A faint hum emanated from the cooling fan of the machine, blending with the sound of distant thunder. Most would call it a stormy afternoon, good for a nap. But Deepak was wide awake, fingers moving across the keys in a frenzy. Lines of code filled the screen, interspersed with ancient Sanskrit notes, physics equations, and blockchain hashes.

To the outside world, Deepak Rawat was a retired civil servant with a reputation for honesty and discipline. Few knew he had degrees in quantum mechanics and cryptography tucked away under layers of administrative work. Even fewer knew he'd been secretly working on a project that bordered on madness—Temporal Packet Transmission.

A ping on the screen snapped him from his focus.

> "Quantum Drift Calculated. Stability: 97.4%. Ready for Sync."

His heart pounded. This was it.

Over the past three years, he had been reverse-engineering quantum theories, piecing together scraps of research abandoned by Western labs, and blending them with India's own ancient texts on time and consciousness. The result: a theoretical framework to send data—text, code, digital wallets—into the past.

Deepak didn't want to change history. He wanted to rewrite the future.

He took a deep breath and activated the first phase: "Sync Chain Genesis."

A new terminal opened, and he watched as an old blockchain ledger began to reconstruct in real-time. Bitcoin's genesis block flickered into view—January 3rd, 2009.

His program was designed to inject a message into the early blocks, piggybacking on low-difficulty networks and timestamp vulnerabilities. If successful, it would create a wallet in the past, accessible only by a passphrase he knew in the present.

He reached for his notebook, opened a fresh page, and wrote:

> "Satyamev Jayate: The Future Begins in the Past."

That would be the key. A patriotic mantra, meaningful yet impossible to guess.

Thunder cracked above. The power flickered, but the UPS held strong.

He clicked "Transmit."

For a moment, nothing happened.

Then the screen flashed green.

> "Transmission complete. Wallet seeded. Timestamp: October 27, 2010."

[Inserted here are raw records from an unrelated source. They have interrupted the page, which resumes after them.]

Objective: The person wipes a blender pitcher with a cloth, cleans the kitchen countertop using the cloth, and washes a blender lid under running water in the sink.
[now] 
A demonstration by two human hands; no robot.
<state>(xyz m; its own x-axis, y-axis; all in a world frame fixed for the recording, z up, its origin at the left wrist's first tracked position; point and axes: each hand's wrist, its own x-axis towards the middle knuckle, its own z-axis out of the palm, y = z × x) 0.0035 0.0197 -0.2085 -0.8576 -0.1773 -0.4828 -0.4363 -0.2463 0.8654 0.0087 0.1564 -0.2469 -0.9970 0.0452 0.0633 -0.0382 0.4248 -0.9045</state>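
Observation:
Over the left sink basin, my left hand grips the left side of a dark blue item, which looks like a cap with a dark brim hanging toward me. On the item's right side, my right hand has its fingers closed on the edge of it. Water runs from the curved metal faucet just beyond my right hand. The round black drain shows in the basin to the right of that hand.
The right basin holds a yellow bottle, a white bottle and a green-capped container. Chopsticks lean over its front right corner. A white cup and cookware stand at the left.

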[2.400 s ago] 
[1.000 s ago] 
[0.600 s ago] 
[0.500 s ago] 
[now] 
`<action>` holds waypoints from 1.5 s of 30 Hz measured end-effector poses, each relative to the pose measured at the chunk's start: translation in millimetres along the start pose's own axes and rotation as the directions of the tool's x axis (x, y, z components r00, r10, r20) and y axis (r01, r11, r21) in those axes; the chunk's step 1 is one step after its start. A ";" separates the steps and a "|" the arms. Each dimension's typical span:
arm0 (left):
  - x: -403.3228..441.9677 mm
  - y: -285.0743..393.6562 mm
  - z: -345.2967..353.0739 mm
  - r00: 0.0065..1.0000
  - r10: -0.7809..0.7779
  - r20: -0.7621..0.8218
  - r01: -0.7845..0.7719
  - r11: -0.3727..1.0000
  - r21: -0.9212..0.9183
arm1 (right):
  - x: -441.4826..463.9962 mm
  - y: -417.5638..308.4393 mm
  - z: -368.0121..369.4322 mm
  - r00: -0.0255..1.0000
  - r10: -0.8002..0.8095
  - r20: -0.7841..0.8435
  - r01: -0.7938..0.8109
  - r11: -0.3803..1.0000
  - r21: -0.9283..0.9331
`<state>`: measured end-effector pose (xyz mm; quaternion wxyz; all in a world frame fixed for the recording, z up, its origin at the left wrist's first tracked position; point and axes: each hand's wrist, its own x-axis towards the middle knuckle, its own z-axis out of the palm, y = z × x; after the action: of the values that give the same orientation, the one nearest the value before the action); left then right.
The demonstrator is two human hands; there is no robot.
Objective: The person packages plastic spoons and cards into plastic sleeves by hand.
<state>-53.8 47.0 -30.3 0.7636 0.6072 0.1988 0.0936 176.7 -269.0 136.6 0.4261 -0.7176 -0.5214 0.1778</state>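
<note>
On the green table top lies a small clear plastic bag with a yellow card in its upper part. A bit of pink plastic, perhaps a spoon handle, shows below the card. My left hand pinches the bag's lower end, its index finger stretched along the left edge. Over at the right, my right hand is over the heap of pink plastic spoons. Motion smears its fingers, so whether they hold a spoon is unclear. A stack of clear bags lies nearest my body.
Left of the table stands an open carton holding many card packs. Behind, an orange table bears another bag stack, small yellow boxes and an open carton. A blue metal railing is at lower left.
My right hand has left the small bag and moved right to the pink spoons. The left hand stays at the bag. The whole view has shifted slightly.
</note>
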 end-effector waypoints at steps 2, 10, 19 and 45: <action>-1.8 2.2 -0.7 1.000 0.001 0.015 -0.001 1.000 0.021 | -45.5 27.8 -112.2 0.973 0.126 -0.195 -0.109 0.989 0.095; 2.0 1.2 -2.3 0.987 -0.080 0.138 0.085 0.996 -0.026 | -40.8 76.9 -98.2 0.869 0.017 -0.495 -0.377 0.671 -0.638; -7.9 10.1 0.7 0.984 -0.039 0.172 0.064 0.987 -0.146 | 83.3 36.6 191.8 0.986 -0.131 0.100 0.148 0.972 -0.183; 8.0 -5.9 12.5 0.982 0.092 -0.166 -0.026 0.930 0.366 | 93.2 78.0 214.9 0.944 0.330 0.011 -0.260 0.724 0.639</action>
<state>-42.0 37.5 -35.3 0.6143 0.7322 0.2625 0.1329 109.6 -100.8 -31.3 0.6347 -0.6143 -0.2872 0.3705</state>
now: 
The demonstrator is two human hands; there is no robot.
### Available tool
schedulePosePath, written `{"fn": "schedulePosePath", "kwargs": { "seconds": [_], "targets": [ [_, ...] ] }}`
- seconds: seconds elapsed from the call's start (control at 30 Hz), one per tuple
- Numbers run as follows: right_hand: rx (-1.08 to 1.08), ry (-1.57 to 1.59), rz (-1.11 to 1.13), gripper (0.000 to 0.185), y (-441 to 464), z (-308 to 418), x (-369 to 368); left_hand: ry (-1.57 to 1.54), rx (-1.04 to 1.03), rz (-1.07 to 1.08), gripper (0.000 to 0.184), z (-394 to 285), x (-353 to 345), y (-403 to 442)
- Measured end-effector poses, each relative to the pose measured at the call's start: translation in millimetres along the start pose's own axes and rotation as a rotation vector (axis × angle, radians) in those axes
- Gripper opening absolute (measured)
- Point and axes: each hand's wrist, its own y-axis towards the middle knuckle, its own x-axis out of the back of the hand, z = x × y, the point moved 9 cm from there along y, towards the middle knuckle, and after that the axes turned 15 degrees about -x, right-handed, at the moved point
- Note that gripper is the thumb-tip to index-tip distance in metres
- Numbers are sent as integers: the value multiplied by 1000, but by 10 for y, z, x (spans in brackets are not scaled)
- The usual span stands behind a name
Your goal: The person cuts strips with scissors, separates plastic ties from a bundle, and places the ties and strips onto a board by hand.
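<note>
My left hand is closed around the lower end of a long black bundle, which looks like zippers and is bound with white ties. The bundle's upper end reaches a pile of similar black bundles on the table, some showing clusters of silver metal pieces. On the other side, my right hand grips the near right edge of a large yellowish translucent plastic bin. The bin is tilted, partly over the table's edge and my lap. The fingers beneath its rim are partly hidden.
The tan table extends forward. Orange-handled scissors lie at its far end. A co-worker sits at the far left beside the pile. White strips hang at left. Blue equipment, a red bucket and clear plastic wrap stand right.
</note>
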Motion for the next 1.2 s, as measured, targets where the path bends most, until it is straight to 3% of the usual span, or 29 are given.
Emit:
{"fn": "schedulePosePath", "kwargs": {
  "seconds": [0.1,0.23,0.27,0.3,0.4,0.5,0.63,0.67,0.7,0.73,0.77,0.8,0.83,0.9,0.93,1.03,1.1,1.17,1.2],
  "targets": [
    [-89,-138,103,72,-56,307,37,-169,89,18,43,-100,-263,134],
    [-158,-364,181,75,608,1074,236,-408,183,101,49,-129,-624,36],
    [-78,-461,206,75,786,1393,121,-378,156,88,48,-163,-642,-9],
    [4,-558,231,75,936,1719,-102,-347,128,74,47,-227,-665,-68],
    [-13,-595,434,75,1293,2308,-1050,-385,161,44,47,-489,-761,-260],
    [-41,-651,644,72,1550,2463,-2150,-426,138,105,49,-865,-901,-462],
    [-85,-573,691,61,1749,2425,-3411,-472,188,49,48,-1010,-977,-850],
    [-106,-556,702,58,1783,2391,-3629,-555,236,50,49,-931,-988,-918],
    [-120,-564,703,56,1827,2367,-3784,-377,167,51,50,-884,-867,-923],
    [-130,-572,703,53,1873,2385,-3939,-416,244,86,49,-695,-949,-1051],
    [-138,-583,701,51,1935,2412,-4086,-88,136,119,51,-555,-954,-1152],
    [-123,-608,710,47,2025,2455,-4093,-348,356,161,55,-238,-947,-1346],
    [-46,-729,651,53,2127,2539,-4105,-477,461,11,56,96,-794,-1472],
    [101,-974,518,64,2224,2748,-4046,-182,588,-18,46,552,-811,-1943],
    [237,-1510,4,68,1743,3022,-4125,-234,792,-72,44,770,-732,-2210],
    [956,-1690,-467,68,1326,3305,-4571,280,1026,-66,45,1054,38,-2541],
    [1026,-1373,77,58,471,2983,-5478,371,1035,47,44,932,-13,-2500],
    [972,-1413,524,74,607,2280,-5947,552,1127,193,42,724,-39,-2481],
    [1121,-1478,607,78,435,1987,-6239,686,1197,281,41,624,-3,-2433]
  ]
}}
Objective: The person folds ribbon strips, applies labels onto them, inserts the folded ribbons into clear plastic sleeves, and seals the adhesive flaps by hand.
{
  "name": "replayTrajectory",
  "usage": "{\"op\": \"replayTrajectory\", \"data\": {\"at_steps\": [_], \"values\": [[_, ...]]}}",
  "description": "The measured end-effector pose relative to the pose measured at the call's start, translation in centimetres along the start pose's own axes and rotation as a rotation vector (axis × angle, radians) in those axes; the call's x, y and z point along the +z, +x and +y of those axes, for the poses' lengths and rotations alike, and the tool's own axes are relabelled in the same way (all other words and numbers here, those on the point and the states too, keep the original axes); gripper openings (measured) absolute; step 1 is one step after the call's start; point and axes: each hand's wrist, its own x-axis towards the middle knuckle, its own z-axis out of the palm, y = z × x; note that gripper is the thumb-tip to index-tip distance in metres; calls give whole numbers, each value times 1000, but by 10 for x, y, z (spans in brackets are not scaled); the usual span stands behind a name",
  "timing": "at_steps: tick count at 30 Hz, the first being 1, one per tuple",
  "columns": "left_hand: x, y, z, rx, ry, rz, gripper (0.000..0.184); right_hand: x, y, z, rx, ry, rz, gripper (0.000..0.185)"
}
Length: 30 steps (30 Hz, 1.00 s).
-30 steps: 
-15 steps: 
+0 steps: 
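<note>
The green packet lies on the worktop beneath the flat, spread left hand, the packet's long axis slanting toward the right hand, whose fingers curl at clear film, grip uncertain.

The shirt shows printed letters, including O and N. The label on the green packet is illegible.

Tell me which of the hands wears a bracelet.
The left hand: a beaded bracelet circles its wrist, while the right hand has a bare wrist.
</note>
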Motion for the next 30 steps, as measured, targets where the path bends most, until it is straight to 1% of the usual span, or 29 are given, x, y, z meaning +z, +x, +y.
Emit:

Deepak exhaled. It had worked.

Somewhere in the blockchain history of 2010, a wallet had just been born—containing the private keys only he could access. He hadn't sent actual Bitcoin, of course—that was impossible. But he had seeded a trapdoor, an encrypted wallet waiting to receive purchases at that time.

Now came the hard part: traveling back to use it.

He stood and walked over to the corner of the room. A tarp covered what looked like a small glass capsule, about the size of a phone booth. He pulled the cover off, revealing a polished metallic frame embedded with copper coils and violet crystal rods—locally sourced from the Himalayas.

He called it "Kal-Chakra," the Wheel of Time.

It wasn't a time machine in the conventional sense. It used induced quantum resonance to place the occupant's consciousness into a mirrored state—allowing time-aware decisions to be made at earlier points in his own lifetime. Essentially, it was time-looped consciousness: memory traveling backward.

He entered the capsule, sat on the floor, and placed his hands on the copper coil rings.

He had programmed the return point: October 25, 2010—two days before Diwali, when he was 25 years old, living in a rented flat in Delhi, still debating between civil services and academia.

A time when Bitcoin was a word no Indian knew.

He closed his eyes and whispered the activation chant he'd composed from old Vedic mantras.

The lights dimmed. A pulse rang through his skull.

The world fell away.

---

October 25, 2010 – Delhi

Deepak gasped awake.

His heart raced. Sweat beaded on his forehead.

He looked around and saw familiar walls—cracked paint, a flickering tube light, a rusty ceiling fan. The air smelled of incense and books.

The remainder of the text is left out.